▸ WORK ORDER: Go through the data below and retype all of it exactly.

▸ GIVEN DATA:
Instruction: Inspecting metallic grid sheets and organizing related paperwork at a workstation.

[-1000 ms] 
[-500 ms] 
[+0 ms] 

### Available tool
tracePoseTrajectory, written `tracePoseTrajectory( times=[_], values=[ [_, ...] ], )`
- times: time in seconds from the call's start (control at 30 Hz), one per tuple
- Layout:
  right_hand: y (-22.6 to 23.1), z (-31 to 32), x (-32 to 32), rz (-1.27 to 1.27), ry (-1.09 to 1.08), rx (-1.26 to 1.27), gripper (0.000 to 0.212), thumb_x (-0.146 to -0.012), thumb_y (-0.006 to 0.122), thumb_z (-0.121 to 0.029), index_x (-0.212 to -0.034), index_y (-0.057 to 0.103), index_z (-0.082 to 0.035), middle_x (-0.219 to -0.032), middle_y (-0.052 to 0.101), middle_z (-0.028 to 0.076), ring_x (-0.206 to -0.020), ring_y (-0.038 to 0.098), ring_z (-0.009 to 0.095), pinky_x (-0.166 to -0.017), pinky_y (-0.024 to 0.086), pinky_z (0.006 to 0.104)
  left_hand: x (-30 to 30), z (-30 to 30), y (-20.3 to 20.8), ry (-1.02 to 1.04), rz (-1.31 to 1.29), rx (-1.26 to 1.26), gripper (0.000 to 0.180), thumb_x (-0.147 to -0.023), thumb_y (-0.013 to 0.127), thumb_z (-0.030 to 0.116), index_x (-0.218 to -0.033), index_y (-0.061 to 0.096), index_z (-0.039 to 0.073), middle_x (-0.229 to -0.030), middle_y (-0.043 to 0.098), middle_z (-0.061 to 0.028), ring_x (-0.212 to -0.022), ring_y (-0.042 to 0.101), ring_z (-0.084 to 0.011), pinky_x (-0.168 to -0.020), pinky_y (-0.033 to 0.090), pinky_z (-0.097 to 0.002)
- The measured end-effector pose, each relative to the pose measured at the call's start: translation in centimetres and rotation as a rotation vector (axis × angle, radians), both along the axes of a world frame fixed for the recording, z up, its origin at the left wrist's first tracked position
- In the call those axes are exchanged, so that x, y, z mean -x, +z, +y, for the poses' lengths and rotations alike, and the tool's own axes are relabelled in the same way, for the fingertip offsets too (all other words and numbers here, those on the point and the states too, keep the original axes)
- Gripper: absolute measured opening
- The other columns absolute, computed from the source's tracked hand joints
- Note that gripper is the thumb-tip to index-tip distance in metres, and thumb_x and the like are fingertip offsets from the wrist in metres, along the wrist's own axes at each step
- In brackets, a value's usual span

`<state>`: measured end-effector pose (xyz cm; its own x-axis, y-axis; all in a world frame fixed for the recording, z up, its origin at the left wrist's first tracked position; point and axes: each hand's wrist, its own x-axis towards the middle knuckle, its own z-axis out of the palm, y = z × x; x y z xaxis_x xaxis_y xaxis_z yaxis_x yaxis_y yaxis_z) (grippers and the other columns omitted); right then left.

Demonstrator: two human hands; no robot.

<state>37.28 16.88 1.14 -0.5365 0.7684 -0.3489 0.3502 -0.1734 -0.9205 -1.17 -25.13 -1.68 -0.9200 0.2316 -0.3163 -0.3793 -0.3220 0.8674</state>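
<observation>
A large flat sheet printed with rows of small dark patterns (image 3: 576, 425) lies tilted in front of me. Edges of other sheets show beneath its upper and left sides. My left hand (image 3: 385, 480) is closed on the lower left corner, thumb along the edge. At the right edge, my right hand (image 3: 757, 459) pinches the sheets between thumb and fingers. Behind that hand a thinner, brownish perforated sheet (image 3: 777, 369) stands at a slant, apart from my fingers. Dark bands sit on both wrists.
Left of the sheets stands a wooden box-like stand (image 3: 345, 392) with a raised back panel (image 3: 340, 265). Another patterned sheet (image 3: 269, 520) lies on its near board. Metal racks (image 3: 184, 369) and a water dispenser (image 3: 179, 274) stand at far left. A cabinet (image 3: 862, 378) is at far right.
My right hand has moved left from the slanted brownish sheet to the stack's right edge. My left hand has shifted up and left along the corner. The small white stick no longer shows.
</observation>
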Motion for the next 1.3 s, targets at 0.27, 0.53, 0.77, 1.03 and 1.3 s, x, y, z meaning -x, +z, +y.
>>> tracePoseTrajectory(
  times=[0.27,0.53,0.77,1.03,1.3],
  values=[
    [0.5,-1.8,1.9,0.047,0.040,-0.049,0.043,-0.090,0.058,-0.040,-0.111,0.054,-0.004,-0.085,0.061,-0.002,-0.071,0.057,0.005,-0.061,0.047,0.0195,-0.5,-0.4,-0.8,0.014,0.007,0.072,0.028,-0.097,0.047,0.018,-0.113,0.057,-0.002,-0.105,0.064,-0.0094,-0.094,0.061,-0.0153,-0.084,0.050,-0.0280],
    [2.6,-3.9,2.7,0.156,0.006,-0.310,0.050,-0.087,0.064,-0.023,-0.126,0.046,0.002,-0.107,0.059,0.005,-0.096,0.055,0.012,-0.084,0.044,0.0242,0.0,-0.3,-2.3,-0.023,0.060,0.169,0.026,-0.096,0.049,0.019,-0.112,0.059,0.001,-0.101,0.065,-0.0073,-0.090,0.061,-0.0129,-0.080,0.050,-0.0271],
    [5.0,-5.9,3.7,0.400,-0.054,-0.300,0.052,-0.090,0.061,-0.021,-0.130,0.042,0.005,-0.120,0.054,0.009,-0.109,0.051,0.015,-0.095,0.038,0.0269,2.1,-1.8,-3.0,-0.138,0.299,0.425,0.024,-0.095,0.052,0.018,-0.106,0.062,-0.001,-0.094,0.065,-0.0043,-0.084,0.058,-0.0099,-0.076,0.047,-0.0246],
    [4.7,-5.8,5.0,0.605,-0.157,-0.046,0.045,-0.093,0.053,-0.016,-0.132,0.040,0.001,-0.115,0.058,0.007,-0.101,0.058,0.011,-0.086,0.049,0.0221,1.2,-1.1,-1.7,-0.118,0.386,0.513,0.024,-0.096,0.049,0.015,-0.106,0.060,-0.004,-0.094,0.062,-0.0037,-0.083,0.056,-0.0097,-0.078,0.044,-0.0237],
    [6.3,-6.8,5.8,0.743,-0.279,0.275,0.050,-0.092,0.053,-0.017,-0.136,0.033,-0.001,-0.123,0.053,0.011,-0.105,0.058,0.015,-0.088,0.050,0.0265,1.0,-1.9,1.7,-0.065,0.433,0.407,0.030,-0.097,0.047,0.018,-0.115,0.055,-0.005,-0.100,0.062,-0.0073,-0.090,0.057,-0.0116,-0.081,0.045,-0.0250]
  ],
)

▸ SOLUTION TO THIS PROBLEM:
Instruction: Inspecting metallic grid sheets and organizing related paperwork at a workstation.

[-1000 ms] 
[-500 ms] 
[+0 ms] 

### Available tool
tracePoseTrajectory, written `tracePoseTrajectory( times=[_], values=[ [_, ...] ], )`
- times: time in seconds from the call's start (control at 30 Hz), one per tuple
- Layout:
  right_hand: y (-22.6 to 23.1), z (-31 to 32), x (-32 to 32), rz (-1.27 to 1.27), ry (-1.09 to 1.08), rx (-1.26 to 1.27), gripper (0.000 to 0.212), thumb_x (-0.146 to -0.012), thumb_y (-0.006 to 0.122), thumb_z (-0.121 to 0.029), index_x (-0.212 to -0.034), index_y (-0.057 to 0.103), index_z (-0.082 to 0.035), middle_x (-0.219 to -0.032), middle_y (-0.052 to 0.101), middle_z (-0.028 to 0.076), ring_x (-0.206 to -0.020), ring_y (-0.038 to 0.098), ring_z (-0.009 to 0.095), pinky_x (-0.166 to -0.017), pinky_y (-0.024 to 0.086), pinky_z (0.006 to 0.104)
  left_hand: x (-30 to 30), z (-30 to 30), y (-20.3 to 20.8), ry (-1.02 to 1.04), rz (-1.31 to 1.29), rx (-1.26 to 1.26), gripper (0.000 to 0.180), thumb_x (-0.147 to -0.023), thumb_y (-0.013 to 0.127), thumb_z (-0.030 to 0.116), index_x (-0.218 to -0.033), index_y (-0.061 to 0.096), index_z (-0.039 to 0.073), middle_x (-0.229 to -0.030), middle_y (-0.043 to 0.098), middle_z (-0.061 to 0.028), ring_x (-0.212 to -0.022), ring_y (-0.042 to 0.101), ring_z (-0.084 to 0.011), pinky_x (-0.168 to -0.020), pinky_y (-0.033 to 0.090), pinky_z (-0.097 to 0.002)
- The measured end-effector pose, each relative to the pose measured at the call's start: translation in centimetres and rotation as a rotation vector (axis × angle, radians), both along the axes of a world frame fixed for the recording, z up, its origin at the left wrist's first tracked position
- In the call those axes are exchanged, so that x, y, z mean -x, +z, +y, for the poses' lengths and rotations alike, and the tool's own axes are relabelled in the same way, for the fingertip offsets too (all other words and numbers here, those on the point and the states too, keep the original axes)
- Gripper: absolute measured opening
- The other columns absolute, computed from the source's tracked hand joints
- Note that gripper is the thumb-tip to index-tip distance in metres, and thumb_x and the like are fingertip offsets from the wrist in metres, along the wrist's own axes at each step
- In brackets, a value's usual span

`<state>`: measured end-effector pose (xyz cm; its own x-axis, y-axis; all in a world frame fixed for the recording, z up, its origin at the left wrist's first tracked position; point and axes: each hand's wrist, its own x-axis towards the middle knuckle, its own z-axis out of the palm, y = z × x; x y z xaxis_x xaxis_y xaxis_z yaxis_x yaxis_y yaxis_z) (grippers and the other columns omitted); right then left.

Demonstrator: two human hands; no robot.

<state>37.28 16.88 1.14 -0.5365 0.7684 -0.3489 0.3502 -0.1734 -0.9205 -1.17 -25.13 -1.68 -0.9200 0.2316 -0.3163 -0.3793 -0.3220 0.8674</state>
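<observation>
A large flat sheet printed with rows of small dark patterns (image 3: 576, 425) lies tilted in front of me. Edges of other sheets show beneath its upper and left sides. My left hand (image 3: 385, 480) is closed on the lower left corner, thumb along the edge. At the right edge, my right hand (image 3: 757, 459) pinches the sheets between thumb and fingers. Behind that hand a thinner, brownish perforated sheet (image 3: 777, 369) stands at a slant, apart from my fingers. Dark bands sit on both wrists.
Left of the sheets stands a wooden box-like stand (image 3: 345, 392) with a raised back panel (image 3: 340, 265). Another patterned sheet (image 3: 269, 520) lies on its near board. Metal racks (image 3: 184, 369) and a water dispenser (image 3: 179, 274) stand at far left. A cabinet (image 3: 862, 378) is at far right.
My right hand has moved left from the slanted brownish sheet to the stack's right edge. My left hand has shifted up and left along the corner. The small white stick no longer shows.
</observation>
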Motion for the next 1.3 s, targets at 0.27, 0.53, 0.77, 1.03 and 1.3 s, x, y, z meaning -x, +z, +y.
>>> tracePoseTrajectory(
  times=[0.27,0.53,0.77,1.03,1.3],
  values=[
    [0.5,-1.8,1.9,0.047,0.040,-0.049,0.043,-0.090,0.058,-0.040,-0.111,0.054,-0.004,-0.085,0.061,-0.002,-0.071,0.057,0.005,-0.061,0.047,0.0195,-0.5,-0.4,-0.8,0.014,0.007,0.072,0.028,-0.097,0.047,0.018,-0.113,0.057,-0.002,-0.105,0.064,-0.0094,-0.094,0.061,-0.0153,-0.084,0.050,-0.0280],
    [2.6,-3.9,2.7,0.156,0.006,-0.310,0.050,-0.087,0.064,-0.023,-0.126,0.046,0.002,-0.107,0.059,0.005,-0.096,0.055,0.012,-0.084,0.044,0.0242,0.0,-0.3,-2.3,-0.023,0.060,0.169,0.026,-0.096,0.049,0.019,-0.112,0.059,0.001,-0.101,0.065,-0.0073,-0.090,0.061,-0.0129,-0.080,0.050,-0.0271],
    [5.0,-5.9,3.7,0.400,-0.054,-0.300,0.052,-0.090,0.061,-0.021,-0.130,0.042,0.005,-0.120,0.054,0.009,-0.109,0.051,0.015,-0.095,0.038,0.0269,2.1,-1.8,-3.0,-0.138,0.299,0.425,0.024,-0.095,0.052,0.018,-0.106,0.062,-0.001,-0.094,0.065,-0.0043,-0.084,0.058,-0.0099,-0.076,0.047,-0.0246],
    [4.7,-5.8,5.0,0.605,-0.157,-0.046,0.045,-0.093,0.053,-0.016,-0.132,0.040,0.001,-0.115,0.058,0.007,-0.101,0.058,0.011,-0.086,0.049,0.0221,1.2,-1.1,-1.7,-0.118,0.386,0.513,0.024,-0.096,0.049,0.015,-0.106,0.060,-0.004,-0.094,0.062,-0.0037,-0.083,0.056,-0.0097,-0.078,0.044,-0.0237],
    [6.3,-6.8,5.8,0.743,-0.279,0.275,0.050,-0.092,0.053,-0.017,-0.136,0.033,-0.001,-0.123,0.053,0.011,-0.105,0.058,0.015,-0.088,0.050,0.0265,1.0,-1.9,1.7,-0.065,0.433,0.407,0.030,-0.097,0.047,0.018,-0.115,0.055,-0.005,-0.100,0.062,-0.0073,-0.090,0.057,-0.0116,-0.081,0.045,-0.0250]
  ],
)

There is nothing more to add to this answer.